Collected data
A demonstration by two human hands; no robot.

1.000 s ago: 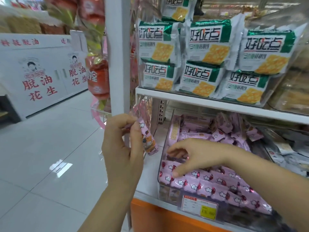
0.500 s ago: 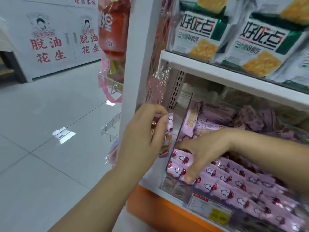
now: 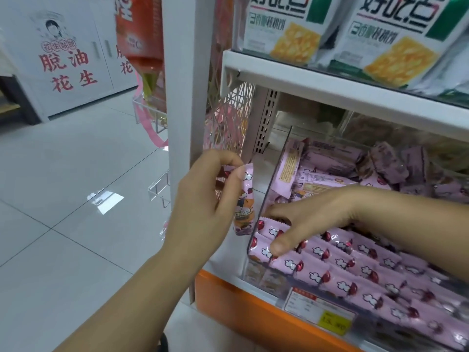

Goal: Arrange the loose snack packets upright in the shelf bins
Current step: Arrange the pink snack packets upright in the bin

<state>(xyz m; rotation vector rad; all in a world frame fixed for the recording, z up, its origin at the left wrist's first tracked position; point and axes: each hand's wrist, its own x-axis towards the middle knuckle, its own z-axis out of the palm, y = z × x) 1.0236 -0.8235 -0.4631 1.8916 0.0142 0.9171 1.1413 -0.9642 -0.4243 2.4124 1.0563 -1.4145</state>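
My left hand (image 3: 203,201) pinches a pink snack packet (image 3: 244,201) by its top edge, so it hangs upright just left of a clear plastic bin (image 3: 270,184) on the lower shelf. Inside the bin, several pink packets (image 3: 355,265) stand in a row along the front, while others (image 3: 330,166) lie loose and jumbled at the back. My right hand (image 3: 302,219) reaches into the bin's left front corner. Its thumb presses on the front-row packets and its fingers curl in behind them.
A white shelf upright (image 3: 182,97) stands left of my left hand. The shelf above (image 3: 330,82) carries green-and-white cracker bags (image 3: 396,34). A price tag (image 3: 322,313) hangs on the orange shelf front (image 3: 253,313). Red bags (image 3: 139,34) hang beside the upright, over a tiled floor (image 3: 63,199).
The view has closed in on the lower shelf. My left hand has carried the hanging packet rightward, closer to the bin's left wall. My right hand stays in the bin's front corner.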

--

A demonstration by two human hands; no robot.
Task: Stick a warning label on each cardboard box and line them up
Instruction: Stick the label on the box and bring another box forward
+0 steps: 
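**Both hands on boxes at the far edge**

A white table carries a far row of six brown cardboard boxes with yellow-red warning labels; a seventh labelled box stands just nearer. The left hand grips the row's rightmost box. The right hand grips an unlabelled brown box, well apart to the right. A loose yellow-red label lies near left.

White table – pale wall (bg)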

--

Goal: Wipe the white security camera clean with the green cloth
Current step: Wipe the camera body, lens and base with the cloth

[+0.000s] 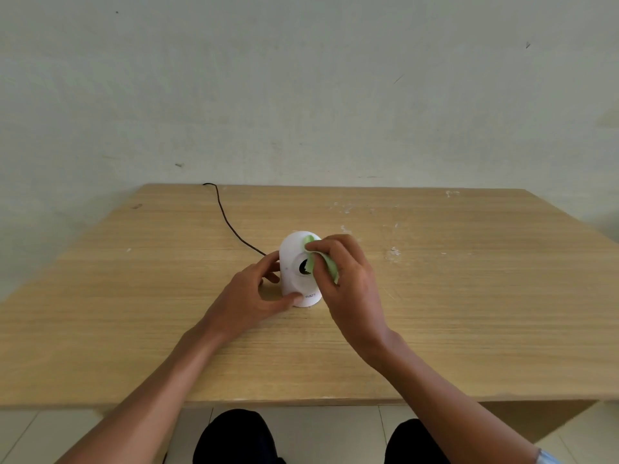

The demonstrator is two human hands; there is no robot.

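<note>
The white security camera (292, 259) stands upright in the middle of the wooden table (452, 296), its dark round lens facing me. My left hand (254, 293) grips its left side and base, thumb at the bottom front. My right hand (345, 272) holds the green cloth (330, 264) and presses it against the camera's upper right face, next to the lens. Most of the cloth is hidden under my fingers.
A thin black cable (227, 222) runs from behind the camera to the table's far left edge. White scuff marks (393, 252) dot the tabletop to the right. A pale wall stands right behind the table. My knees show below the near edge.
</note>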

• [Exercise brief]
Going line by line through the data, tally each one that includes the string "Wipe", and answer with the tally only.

• [Finished exercise]
2